Another issue is TOD vs bus transfers. They make a case that a couple large TOD towers have only a thousand residents, only some of whom would use transit. A popular bus route brings tens of thousands of people to the stop, and all of them are already on transit, so more of them are likely to transit to the subway to all the destinations the subway goes to. In the case of Toronto's streetcars at their peak (before their service degraded with slowdowns), it was hundreds of thousands of people per line. So agencies should prioritize connecting to popular bus routes and having a good bus-feeder network. Applicability to Link includes DSTT2's bad downtown transfers, the lost midtown transfer to RapidRide G at Madison Street, dropping Avalon station (route 21), the bad Overlake Village station location (and Metro not rerouting the 226 to Spring Blvd near two Link stations), Capitol Hill station being at John Street instead of Pine Street (the primary east-west bus corridor), and probably other station issues I've forgotten.
They also fault Sheppard East for being too short (five stations). They say it could be extended a few stations to a busy bus route, and that would significantly increase ridership. Conversely they praise Eglington Crosstown as being decent sized and fast so you can travel across a large percent of the city in twenty minutes.
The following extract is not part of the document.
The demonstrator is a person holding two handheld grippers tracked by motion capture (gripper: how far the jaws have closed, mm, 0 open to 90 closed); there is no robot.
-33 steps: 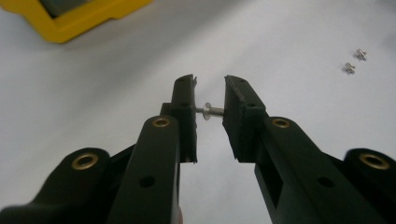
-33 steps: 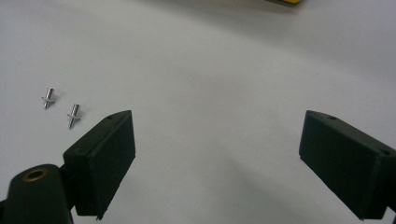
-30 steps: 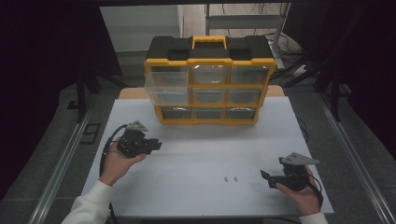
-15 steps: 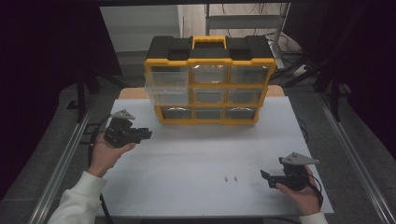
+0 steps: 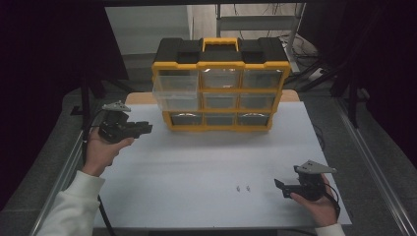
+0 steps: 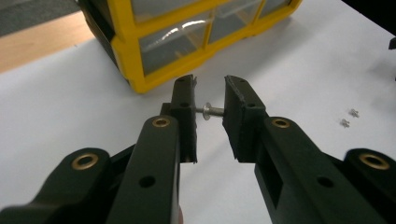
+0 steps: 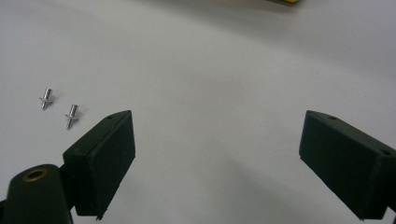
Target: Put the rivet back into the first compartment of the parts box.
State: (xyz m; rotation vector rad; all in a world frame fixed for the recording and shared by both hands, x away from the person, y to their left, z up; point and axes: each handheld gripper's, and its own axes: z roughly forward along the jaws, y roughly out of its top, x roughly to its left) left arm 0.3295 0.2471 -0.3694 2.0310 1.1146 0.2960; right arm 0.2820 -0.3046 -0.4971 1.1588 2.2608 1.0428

Note that this is citywide": in an area as dense or denser than the inner half of Seattle. Toronto is dense over a much larger area than Seattle, and all these subway lines and streetcars are within that dense area for the most part. When you get out beyond say Northgate or Lynnwood, there are fewer people, bus ridership is lower, and the problem of a few small dense islands in a sea of low density" becomes more acute. Those all make the issue less applicable. The closest comparison to Sheppard East may be extending Lynnwood Link to Alderwood Mall or Ash Way (as earlier proposals for ST2 would have done, although that's not really about busy bus routes. A better comparison would be if Link ended at U-District and there were a proposal to extend it to Roosevelt or Northgate: that would bring in the 45 and 62 and all the Northgate routes. That would be a significant benefit, although none of them are probably as busy as the Toronto crosstown route, and none are BRT (RapidRide) lines. But still, extending a U-District terminus to Northgate would be a significant benefit. That doesn't work for extending Federal Way to Fife.
This is a semi-open thread, for process and network issues, or transit during the World Cup month. A full open thread will be tomorrow, or the last article before this.